I know very little about nineteenth-century Japan, but I strongly identified with non-fiction writer Amy Stanley’s author note in her 2020 biography, Stranger in the Shogun’s City. Stanley writes about her excitement at uncovering the story of Tsuneno, a woman born in the early years of the nineteenth-century, through letters and other family records. As a writer of historical fiction, I too have felt that thrill of looking through an unexpected window into the past, when an ordinary person, not one of history’s great names, becomes real to you. It’s hard to know why particular people from the past are so compelling to us. But it made perfect sense to me that Stanley spent years of her life painstakingly uncovering what is knowable about Tsuneno and her family.
When I write that Tsuneno was “ordinary,” I don’t mean to suggest that she was boring. She married (and divorced!) several times—something that would have been unthinkable to many of her European contemporaries. She fled her family to move to the big city, Edo—now part of Tokyo. And, as far as her brother was concerned, she was a problem. She was independent, strong-willed, and opinionated, i.e., she possessed exactly the same traits as most heroines in historical fiction.
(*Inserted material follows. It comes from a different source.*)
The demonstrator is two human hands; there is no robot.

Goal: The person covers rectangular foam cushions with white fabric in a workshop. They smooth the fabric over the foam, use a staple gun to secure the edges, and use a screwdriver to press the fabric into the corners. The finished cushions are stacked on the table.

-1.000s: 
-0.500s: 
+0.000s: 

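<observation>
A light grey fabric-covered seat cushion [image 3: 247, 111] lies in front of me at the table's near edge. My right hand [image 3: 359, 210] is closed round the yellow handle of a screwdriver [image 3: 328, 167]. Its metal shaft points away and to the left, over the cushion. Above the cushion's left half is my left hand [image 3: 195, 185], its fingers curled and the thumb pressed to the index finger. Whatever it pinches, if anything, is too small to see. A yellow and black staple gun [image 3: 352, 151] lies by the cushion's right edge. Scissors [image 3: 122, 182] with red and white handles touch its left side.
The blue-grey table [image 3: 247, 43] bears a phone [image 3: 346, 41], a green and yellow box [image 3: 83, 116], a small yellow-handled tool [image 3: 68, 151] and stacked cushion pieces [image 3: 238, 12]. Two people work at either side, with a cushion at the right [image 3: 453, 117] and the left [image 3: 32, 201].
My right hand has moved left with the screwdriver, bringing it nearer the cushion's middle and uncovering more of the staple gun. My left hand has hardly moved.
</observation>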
But Tsuneno was not a political actor on a global stage. Historical shifts—in Japan’s governance, economy, and relationship with the outside world—shaped her life, rather than the reverse. Stranger in the Shogun’s City is more about transporting us back to Edo, a city that no longer exists, than bringing us into Tsuneno’s psyche, which outside of fictionalization is unknowable to us. As a novelist, I couldn’t help but wonder if Stanley had ever considered turning Tsuneno into a character. Did she have a sense of what she might have said, felt, and thought, beyond the letters that the records have left us?
I think it’s notable that some of the reviews of the book that I read online, and even the biography’s Wikipedia page, don’t mention its subject’s name. Yes, Tsuneno’s life acts as an effective vehicle for transporting us to nineteenth-century Japan, but I hope I remember her—not just the lost world she inhabited.